◆ **Assigned task**
Where the string "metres" appears in a line of the material below, copy that line.

◆ **Data shown**
========================================

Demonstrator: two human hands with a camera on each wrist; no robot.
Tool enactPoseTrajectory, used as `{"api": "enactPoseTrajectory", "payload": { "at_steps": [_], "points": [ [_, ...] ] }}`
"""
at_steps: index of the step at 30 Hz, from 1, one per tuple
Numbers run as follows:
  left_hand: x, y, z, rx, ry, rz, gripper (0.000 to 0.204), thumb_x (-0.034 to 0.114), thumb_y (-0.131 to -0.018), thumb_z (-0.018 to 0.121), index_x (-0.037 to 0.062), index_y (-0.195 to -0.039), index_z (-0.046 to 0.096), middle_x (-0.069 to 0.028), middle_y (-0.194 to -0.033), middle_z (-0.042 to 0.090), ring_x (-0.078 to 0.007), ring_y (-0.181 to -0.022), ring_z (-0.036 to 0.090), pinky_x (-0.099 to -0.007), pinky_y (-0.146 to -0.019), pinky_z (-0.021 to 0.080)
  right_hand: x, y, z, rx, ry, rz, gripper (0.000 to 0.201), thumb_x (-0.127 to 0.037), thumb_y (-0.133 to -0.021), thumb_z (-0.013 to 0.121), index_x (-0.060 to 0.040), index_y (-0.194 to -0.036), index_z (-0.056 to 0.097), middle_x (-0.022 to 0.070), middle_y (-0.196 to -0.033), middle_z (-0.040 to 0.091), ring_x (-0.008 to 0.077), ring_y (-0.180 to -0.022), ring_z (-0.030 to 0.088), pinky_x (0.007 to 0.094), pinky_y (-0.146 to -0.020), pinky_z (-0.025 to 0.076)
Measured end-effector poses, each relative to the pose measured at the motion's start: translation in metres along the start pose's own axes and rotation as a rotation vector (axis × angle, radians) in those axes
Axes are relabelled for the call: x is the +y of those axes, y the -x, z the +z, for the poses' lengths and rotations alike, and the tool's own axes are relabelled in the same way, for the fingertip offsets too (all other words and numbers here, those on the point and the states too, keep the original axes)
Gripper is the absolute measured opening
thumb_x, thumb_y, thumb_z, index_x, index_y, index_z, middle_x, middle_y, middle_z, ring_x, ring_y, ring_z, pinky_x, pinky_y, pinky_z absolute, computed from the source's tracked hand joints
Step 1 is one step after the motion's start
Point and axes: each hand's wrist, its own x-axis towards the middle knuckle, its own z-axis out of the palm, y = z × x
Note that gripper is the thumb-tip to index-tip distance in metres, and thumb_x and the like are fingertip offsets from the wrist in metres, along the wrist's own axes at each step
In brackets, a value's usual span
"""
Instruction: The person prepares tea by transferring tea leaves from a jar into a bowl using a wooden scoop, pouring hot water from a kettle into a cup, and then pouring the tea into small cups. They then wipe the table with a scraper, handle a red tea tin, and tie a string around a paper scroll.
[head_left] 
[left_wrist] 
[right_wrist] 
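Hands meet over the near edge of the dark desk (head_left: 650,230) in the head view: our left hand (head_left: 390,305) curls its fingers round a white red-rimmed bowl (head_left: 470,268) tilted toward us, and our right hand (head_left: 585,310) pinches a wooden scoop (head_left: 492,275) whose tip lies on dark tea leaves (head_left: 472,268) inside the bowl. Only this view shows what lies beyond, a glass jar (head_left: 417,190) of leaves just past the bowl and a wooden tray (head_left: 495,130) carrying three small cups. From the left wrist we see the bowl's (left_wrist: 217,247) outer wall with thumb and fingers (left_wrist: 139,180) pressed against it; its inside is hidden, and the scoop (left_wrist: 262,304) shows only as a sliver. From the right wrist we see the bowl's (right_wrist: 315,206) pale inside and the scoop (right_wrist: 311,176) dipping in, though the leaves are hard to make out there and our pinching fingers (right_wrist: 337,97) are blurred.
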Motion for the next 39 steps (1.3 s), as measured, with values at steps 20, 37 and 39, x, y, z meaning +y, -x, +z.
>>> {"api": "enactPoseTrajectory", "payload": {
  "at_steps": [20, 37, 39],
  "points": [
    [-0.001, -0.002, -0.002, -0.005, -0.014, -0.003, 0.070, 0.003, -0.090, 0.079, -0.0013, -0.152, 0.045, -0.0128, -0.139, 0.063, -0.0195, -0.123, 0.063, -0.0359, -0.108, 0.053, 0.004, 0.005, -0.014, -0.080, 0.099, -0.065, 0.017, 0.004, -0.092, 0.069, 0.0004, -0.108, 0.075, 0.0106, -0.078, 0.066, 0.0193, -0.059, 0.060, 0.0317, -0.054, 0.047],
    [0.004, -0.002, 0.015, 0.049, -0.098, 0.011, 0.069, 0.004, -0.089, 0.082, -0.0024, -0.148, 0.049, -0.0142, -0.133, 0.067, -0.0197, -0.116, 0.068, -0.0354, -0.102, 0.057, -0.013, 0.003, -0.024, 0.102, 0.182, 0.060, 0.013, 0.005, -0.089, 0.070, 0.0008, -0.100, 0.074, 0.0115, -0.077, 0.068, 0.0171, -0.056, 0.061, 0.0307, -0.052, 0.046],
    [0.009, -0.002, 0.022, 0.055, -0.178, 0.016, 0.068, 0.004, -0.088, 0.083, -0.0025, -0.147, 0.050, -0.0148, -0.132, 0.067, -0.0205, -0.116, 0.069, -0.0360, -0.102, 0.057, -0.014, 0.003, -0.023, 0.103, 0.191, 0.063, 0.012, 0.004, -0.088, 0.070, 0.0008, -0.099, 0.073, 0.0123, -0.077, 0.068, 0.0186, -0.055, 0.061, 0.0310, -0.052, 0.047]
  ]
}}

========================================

◆ **Exercise solution**
Measured end-effector poses, each relative to the pose measured at the motion's start: translation in metres along the start pose's own axes and rotation as a rotation vector (axis × angle, radians) in those axes
Note that gripper is the thumb-tip to index-tip distance in metres, and thumb_x and the like are fingertip offsets from the wrist in metres, along the wrist's own axes at each step

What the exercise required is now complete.